Edgar Morin

Edgar Morin (original name Edgar Nahoum, born July 8, 1921 in Paris, France ) is a French philosopher. He was director of the Research Centre Centre national de la recherche scientifique (CNRS ).

Life

Morin comes from a Sephardic Jewish family from Thessaloniki, but described himself as an atheist always. He studied at the Sorbonne history and geography. Another conclusion was made later in the Jura.

During the occupation of France by German and Italian troops in World War II Nahoum took an active role in the French resistance in the face of Nazi collaboration of the Pétain government. The account associated mortal danger, he took off his Jewish family names and worked under the pseudonym Morin. This pseudonym he maintained later and became known under this name. After the liberation of France from German occupation he worked in the administration of the French sector of occupied Germany and wrote from the ethnographic sober attitude participant observation L'an zéro de l' Allemagne ( " Zero Hour Germany "), a book by an eyewitness on the location of the partially starving German population in the postwar period.

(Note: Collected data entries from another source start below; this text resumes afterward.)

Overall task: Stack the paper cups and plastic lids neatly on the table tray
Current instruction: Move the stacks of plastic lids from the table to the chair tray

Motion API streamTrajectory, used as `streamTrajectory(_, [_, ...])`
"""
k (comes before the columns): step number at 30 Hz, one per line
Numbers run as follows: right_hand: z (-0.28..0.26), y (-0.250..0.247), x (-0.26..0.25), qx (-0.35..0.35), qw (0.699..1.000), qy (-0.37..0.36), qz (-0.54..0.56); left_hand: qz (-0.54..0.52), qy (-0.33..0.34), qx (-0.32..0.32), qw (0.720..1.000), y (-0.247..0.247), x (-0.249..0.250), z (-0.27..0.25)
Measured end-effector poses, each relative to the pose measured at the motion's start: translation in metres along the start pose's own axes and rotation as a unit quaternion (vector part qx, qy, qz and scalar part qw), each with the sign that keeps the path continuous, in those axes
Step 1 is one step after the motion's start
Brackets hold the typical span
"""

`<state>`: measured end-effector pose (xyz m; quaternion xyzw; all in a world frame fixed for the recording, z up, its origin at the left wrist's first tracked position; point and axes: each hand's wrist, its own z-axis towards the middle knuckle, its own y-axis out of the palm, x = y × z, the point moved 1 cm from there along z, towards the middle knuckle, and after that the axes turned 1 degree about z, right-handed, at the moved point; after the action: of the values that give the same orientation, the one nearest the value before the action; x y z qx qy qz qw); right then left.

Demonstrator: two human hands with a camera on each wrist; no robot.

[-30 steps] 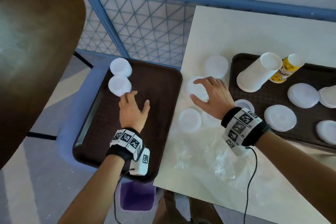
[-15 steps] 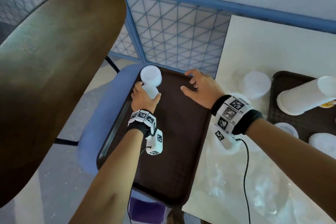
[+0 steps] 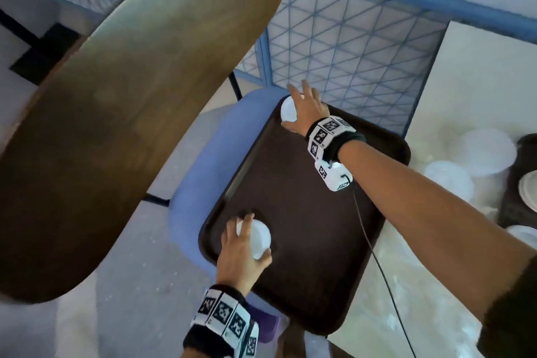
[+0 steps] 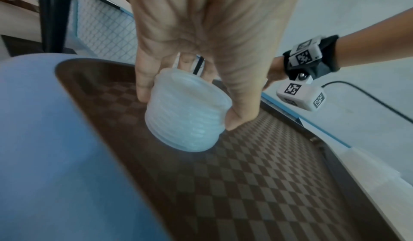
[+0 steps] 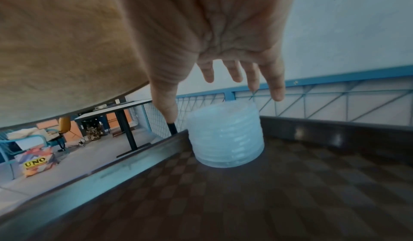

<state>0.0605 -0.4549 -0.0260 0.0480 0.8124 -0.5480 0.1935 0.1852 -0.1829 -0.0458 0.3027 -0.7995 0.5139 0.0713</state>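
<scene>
A dark brown tray lies on a blue chair seat. My left hand grips a stack of translucent plastic lids near the tray's near-left edge; in the left wrist view the lid stack is tilted and lifted a little above the tray. A second lid stack stands upright in the tray's far-left corner. My right hand hovers over it with fingers spread; in the right wrist view the fingertips are at the top of that stack, without closing round it.
A brown chair back fills the left of the head view. A blue mesh railing runs behind the tray. The white table at right holds loose lids and the edge of another dark tray.
My left hand has carried one lid stack from the far-left corner toward the tray's near-left edge. My right hand has moved across to the stack left in the far corner.
</scene>
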Motion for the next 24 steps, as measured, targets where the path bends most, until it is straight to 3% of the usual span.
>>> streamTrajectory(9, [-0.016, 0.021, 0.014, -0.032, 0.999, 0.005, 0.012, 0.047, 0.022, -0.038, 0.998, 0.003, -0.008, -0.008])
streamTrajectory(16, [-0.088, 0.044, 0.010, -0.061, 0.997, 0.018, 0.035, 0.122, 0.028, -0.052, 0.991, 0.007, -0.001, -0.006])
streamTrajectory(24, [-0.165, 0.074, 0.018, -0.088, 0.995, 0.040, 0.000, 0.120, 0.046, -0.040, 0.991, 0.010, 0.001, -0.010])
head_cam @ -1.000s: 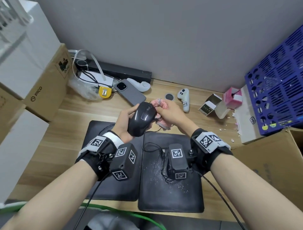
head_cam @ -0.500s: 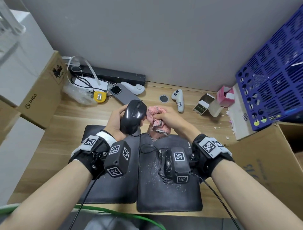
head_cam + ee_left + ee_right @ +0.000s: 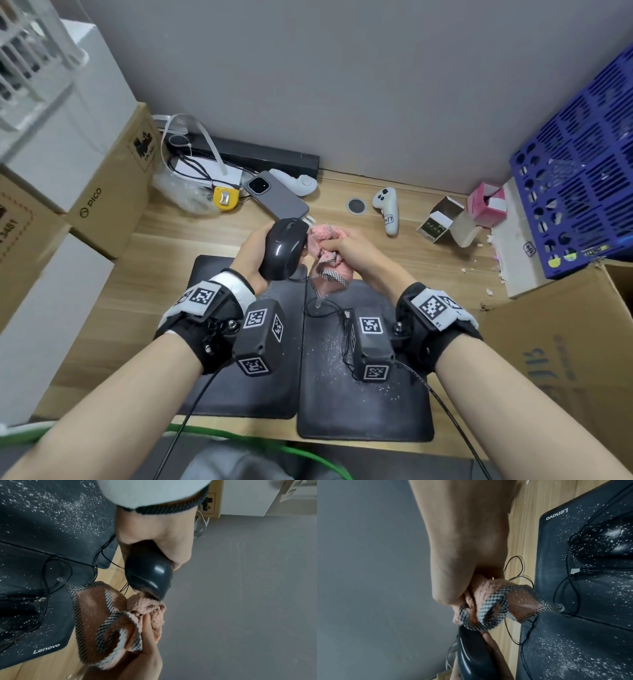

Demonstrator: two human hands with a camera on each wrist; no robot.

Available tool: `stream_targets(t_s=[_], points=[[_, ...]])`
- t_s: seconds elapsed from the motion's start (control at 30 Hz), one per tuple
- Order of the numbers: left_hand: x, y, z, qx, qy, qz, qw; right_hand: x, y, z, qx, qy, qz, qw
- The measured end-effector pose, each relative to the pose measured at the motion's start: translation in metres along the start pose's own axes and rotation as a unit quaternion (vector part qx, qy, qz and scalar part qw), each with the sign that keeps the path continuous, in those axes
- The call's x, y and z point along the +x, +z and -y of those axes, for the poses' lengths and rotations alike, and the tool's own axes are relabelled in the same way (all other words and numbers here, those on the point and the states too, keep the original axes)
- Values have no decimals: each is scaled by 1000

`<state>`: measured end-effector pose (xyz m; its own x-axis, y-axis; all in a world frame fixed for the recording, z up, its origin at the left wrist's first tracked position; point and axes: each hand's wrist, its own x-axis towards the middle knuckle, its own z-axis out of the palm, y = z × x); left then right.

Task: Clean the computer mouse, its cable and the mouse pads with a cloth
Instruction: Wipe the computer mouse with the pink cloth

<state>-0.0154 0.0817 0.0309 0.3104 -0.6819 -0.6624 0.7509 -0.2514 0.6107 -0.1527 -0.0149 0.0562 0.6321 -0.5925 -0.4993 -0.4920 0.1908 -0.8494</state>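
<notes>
Black mouse [image 3: 284,248] was gripped by the left hand [image 3: 251,255], bunched cloth [image 3: 323,255] by the right hand [image 3: 346,248]; specks could be shaken back onto the mouse pads [image 3: 363,387].

I'm looking down on a wooden desk [image 3: 113,308]. Two black pads lie side by side at centre, the left pad [image 3: 212,394] and the right pad [image 3: 370,411], both dusted with white specks. A thin cable [image 3: 329,310] loops across the right one. Up top, a phone [image 3: 277,198], a yellow tape measure [image 3: 224,198] and a white controller [image 3: 387,210]. Upper right, a small open carton [image 3: 440,224] and a pink box [image 3: 486,205]. White crumbs [image 3: 479,270] are scattered nearby.
</notes>
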Motion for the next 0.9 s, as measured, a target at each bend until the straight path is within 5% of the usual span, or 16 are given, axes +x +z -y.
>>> stream_targets(t_s=[0.1,0.3,0.47,0.63,0.7,0.8,0.9], points=[[8,-11,3,31,3,-51,998,-3,5,1,-13,-6,32,999],[18,-17,9,23,6,-106,994,-8,16,10,-25,-105,-18,994],[28,-21,10,7,17,-150,988,-23,29,9,-110,-153,90,978],[24,-19,10,13,22,-161,987,-35,20,-3,-218,-100,221,945],[17,-18,10,26,16,-139,990,-37,9,-10,-188,-75,192,960],[1,-15,12,71,13,-67,995,-29,-6,-21,-54,-34,59,996],[-10,-9,17,104,15,-5,994,-27,-6,-16,87,-21,14,996]])
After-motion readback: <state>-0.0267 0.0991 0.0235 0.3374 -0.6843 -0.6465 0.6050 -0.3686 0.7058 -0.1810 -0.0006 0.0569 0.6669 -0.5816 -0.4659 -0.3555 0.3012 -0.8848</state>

Morin temporary sympathy for the French Communist Party (PCF ), which he had joined in the Résistance, cooled off after 1949. He was eventually expelled from the party. He was in his early 50s member of Socialisme ou Barbarie, a group of left-wing, anti-communist scouts.

Works

  • L'an zéro de l' Allemagne. Cité universelle, Paris, 1946. Translation: Year Zero. A Frenchman sees Germany. Folk and World, Berlin 1948.
  • Translation: The mystery of the human. Basic questions of a new anthropology. Piper, Munich / Zurich 1974, ISBN 3-492-02093-3.
  • Translation: paths of hope. Ullsteinhaus, Berlin 2012, ISBN 978-3-550-08006-7.